Aim of the exercise: Among the entries that follow, find every line with the word "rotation" and copy it.

Source records:
________
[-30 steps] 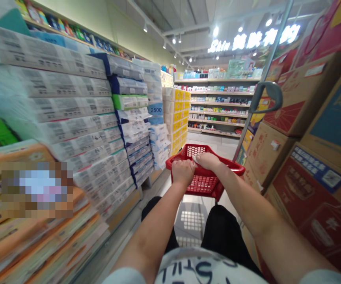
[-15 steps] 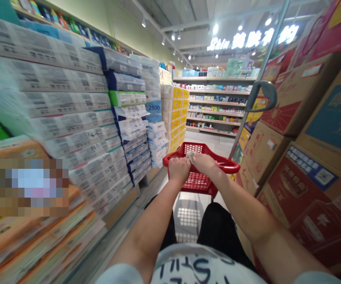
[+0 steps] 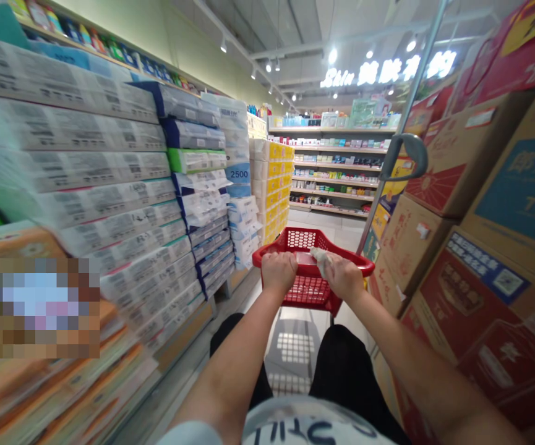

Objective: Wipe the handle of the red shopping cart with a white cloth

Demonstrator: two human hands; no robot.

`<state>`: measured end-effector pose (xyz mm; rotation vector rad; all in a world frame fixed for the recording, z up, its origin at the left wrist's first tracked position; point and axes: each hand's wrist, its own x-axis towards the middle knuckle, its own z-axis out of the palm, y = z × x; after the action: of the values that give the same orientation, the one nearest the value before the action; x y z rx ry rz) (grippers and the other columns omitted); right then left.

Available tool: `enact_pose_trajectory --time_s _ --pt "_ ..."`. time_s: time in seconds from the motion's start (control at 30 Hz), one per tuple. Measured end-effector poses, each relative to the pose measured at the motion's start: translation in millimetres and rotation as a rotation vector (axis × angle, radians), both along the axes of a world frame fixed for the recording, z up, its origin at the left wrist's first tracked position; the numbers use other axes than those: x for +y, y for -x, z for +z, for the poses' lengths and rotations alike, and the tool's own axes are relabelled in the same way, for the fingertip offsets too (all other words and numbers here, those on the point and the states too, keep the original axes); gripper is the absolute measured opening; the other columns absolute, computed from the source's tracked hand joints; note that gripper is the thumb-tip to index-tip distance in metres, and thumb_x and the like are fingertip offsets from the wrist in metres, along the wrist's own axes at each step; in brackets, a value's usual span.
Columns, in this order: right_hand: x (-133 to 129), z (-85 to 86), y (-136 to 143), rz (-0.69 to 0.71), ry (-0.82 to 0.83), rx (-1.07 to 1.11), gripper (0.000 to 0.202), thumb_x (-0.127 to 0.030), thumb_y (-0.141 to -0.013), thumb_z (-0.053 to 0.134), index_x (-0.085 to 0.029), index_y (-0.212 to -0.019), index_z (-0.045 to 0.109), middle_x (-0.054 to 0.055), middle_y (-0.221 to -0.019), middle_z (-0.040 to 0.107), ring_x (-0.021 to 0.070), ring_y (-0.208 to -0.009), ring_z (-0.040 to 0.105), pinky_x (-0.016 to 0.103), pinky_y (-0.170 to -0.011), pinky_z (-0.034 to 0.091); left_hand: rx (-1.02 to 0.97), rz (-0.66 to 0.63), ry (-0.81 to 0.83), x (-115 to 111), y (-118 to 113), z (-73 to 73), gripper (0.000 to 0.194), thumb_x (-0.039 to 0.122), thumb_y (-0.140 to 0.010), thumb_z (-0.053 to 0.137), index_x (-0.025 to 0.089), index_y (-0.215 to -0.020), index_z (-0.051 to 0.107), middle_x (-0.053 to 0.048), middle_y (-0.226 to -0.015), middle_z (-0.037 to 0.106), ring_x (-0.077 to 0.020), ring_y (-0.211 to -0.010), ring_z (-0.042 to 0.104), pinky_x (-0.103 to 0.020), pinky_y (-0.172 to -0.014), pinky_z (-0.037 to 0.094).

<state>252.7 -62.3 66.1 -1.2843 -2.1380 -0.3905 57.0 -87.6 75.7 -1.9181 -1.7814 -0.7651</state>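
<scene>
A red shopping cart [image 3: 311,298] with a mesh basket stands right in front of my legs. My left hand [image 3: 279,271] is wrapped round the left part of its handle [image 3: 304,259]. My right hand [image 3: 344,278] is closed at the right part of the handle, with a crumpled whitish cloth [image 3: 321,258] bunched in its fingers and resting against the bar. A short stretch of handle shows between the two hands. The fingertips of both hands are hidden from this angle.
Tall stacks of wrapped tissue packs [image 3: 109,167] line the left side. On the right, cardboard cartons [image 3: 471,303] rise close to the cart, beside a metal pole with a grey handle [image 3: 404,157]. Product shelves [image 3: 336,164] stand at the aisle's far end.
My right hand has slid right along the handle with the cloth, away from my left hand. The left hand keeps its hold on the bar.
</scene>
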Motion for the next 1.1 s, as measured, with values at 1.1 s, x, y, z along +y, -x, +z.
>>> enact_pose_trajectory --time_s 1.1 --pt "5 38.9 37 0.027 0.25 -0.181 0.048 -0.045 -0.1 0.016 -0.026 -0.129 0.05 0.009 -0.117 0.065 0.0208 -0.09 0.067 0.033 -0.073 0.05 -0.101 -0.085 -0.055 7 -12 8.2 0.011 0.025 -0.091 0.045 0.02 -0.092 0.056 -0.006 -0.094 0.063 -0.0219 -0.095 0.056 -0.036 -0.092 0.039"
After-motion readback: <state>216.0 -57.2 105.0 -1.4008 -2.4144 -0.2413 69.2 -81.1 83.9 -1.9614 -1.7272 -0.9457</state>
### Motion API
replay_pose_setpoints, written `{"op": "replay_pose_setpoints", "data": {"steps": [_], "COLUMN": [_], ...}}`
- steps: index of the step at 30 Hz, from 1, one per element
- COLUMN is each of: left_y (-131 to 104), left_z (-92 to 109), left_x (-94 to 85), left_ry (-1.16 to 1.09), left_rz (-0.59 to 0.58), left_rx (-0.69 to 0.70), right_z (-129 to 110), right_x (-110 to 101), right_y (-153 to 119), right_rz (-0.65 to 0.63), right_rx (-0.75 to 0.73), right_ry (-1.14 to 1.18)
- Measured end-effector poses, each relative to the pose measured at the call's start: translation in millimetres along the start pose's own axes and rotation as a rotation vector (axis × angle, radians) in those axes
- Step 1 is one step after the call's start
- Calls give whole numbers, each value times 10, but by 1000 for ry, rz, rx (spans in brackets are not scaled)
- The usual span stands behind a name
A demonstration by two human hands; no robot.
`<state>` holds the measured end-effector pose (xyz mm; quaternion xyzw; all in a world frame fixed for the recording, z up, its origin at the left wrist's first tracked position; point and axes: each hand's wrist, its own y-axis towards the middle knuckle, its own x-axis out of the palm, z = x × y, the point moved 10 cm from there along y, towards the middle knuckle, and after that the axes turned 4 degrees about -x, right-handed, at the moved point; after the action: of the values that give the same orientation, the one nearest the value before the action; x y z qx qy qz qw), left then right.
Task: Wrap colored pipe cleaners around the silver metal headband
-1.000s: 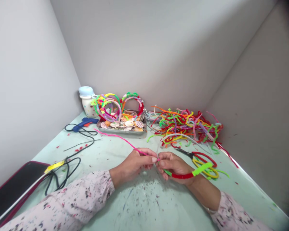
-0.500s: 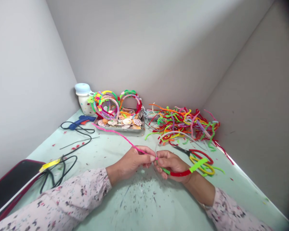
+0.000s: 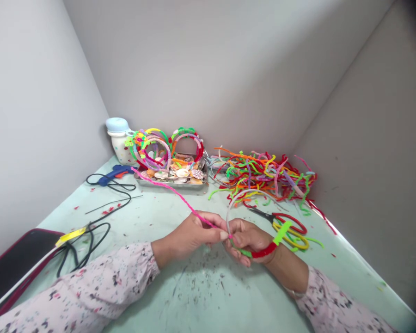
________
Solution for this exercise:
`<state>`: measured end-effector pose (xyz mm; rotation vector rad; all in a world frame fixed for the recording, z up, its origin at the left wrist's first tracked position; point and axes: each hand's wrist, its own x-axis towards the middle knuckle, its own z-axis out of the palm, y = z × x; after the action: of the values that give the same orientation, the one nearest the value before the action; x y z rx ry rz) (grippers and the other columns omitted); right then left.
Available tool: `enact_pose_trajectory --time_s _ --pt "_ ..."`. time_s: time in seconds from the motion's start (control at 30 Hz), one per tuple. Measured end-effector poses, each relative to the pose measured at the motion's start: translation in millimetres and rotation as a rotation vector (axis × angle, radians), both along the axes of a world frame fixed for the recording, z up, its origin at the left wrist's first tracked position; the numbers use other axes than those: x for +y, y for -x, z for +z, for the poses' lengths and rotations alike, and the tool's own axes are relabelled in the same way, for the fingertip offsets too (all other words and numbers here, those on the point and the states too, keep the original axes); gripper is the absolute measured opening; the other columns absolute, computed from the source's tracked hand joints; note that gripper is the thumb-tip to index-tip distance in metres, and thumb_x and the like are fingertip offsets from the wrist in metres, along the wrist's own axes at each step; in brackets, a value's usual span.
- Measured end-effector poses, each relative to the pose measured at the call's start: translation in millimetres along the start pose's own axes and rotation as a rotation vector (axis × angle, radians) in those axes

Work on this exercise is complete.